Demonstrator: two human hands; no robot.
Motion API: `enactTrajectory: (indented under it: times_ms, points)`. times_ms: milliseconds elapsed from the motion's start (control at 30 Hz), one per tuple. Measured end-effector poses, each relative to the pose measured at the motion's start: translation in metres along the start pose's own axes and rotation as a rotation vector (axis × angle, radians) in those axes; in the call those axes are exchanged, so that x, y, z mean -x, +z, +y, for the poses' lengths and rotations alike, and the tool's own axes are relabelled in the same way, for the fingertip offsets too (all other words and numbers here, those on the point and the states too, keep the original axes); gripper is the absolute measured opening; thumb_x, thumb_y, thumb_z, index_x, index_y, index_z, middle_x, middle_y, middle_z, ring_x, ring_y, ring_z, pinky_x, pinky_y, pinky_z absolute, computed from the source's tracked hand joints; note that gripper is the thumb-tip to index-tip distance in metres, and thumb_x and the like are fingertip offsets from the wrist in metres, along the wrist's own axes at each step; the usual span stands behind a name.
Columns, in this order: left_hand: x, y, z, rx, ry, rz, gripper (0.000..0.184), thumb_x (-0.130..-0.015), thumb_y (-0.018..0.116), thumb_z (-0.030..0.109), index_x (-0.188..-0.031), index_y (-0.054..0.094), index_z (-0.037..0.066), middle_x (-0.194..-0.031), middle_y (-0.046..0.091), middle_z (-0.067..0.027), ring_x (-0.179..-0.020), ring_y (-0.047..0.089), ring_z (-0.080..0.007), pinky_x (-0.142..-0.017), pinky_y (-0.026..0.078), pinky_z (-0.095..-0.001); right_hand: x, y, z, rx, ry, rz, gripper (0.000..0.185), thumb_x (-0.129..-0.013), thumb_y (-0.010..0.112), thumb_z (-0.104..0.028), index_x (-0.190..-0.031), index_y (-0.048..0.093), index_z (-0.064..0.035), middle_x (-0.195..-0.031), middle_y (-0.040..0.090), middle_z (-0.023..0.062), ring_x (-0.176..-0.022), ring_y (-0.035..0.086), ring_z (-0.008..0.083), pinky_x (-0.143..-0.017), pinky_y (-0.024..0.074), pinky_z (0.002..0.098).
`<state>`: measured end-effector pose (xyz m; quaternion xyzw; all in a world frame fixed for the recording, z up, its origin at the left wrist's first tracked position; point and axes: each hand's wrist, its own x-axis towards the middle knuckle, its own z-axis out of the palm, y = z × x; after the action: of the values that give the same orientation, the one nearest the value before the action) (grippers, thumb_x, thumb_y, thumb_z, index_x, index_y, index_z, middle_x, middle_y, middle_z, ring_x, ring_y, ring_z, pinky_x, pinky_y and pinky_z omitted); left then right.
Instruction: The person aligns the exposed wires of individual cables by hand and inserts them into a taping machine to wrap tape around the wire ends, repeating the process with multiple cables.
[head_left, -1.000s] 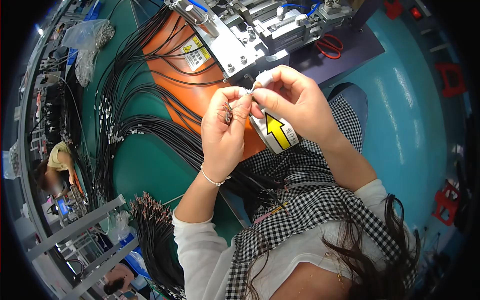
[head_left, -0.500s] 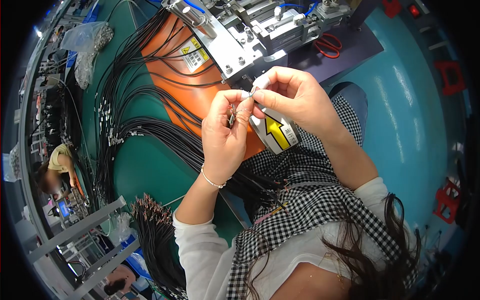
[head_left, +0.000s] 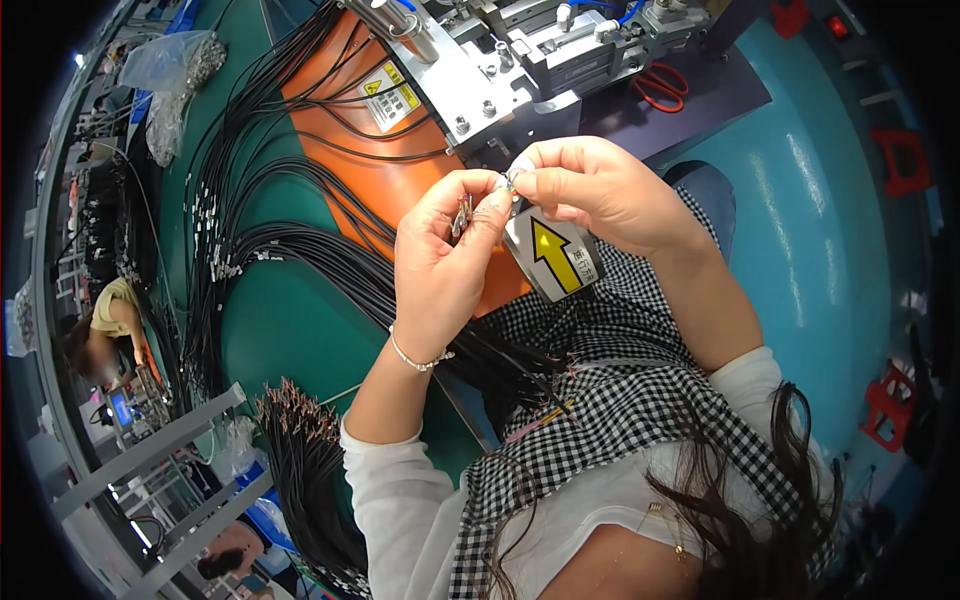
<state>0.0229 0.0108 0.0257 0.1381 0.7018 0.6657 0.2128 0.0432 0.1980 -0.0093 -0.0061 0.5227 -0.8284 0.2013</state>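
Note:
My left hand (head_left: 445, 240) is closed around a small bunch of thin wire ends (head_left: 462, 216), with thumb and forefinger pinched together at the top. Its fingertips meet those of my right hand (head_left: 600, 195), which pinches thin wires (head_left: 511, 186) at the same spot. Both hands are raised in front of a metal machine (head_left: 490, 90). Just under the right hand is a white plate with a yellow arrow (head_left: 555, 258). Black cables (head_left: 330, 262) run behind my left hand and down to my lap.
An orange surface (head_left: 345, 150) and a green mat (head_left: 270, 320) carry many black cables. A bundle with stripped copper-coloured ends (head_left: 295, 415) hangs at lower left. Red-handled scissors (head_left: 662, 88) lie beside the machine. Another person (head_left: 115, 320) works at far left. Red stools (head_left: 888, 405) stand at right.
The left hand has shifted slightly left. The right hand's fingers have changed their hold, with the forefinger now bent lower over the wires. The view has moved a little.

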Motion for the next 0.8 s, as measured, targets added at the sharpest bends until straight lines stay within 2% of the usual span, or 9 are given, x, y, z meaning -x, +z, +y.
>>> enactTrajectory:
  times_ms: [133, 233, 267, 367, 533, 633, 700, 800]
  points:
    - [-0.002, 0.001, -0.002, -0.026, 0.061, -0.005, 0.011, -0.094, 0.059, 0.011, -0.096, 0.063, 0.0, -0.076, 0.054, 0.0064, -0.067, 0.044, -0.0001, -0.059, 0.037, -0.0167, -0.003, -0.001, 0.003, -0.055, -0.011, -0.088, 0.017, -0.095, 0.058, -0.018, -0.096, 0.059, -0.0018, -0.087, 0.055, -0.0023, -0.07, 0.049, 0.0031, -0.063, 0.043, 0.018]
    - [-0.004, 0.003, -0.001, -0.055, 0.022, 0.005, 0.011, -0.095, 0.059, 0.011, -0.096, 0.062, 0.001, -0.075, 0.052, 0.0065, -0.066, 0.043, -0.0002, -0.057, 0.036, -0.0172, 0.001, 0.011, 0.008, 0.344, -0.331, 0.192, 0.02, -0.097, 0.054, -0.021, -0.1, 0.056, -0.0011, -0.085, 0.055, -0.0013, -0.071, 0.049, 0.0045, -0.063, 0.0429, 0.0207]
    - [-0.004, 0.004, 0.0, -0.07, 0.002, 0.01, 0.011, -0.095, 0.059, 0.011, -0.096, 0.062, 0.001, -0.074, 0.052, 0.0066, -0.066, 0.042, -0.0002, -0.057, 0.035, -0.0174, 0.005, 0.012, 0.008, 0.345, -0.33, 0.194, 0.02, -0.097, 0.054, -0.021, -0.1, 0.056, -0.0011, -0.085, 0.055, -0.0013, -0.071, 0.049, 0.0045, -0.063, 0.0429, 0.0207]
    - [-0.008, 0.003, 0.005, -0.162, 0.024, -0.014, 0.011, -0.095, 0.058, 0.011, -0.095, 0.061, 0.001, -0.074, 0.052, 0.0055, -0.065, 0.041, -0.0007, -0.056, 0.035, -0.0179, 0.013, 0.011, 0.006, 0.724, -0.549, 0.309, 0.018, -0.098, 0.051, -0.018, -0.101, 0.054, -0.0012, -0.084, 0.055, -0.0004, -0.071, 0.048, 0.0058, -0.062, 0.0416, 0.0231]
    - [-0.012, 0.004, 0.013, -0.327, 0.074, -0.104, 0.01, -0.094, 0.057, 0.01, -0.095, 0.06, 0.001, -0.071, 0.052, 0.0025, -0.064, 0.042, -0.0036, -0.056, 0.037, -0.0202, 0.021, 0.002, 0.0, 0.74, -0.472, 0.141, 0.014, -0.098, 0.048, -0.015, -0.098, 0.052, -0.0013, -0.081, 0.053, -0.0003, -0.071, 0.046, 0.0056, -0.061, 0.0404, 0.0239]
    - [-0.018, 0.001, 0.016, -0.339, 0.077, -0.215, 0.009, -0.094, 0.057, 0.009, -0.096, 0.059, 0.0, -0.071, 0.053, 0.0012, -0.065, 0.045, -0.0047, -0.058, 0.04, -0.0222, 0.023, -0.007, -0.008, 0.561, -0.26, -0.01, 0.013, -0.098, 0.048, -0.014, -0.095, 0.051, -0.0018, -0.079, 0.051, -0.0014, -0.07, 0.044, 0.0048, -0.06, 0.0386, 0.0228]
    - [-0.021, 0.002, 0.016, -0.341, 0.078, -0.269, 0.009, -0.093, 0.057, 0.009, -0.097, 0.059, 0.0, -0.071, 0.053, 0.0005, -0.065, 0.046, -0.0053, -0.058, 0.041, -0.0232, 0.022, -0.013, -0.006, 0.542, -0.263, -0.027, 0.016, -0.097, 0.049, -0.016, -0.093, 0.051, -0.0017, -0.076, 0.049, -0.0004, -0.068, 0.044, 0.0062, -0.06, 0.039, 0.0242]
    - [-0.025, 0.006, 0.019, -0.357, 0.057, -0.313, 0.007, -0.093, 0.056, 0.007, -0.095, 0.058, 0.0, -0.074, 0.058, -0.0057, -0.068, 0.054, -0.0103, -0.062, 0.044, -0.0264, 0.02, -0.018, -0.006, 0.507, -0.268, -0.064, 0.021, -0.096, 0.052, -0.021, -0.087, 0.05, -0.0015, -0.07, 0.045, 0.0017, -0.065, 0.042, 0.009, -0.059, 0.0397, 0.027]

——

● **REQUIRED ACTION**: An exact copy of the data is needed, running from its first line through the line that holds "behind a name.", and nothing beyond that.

● **ANSWER TO THIS TASK**:
Demonstrator: two human hands; no robot.
Motion API: `enactTrajectory: (indented under it: times_ms, points)`. times_ms: milliseconds elapsed from the motion's start (control at 30 Hz), one per tuple. Measured end-effector poses, each relative to the pose measured at the motion's start: translation in metres along the start pose's own axes and rotation as a rotation vector (axis × angle, radians) in those axes; in the call those axes are exchanged, so that x, y, z mean -x, +z, +y, for the poses' lengths and rotations alike, and the tool's own axes are relabelled in the same way, for the fingertip offsets too (all other words and numbers here, those on the point and the states too, keep the original axes); gripper is the absolute measured opening; thumb_x, thumb_y, thumb_z, index_x, index_y, index_z, middle_x, middle_y, middle_z, ring_x, ring_y, ring_z, pinky_x, pinky_y, pinky_z absolute, computed from the source's tracked hand joints; note that gripper is the thumb-tip to index-tip distance in metres, and thumb_x and the like are fingertip offsets from the wrist in metres, along the wrist's own axes at each step; the usual span stands behind a name.

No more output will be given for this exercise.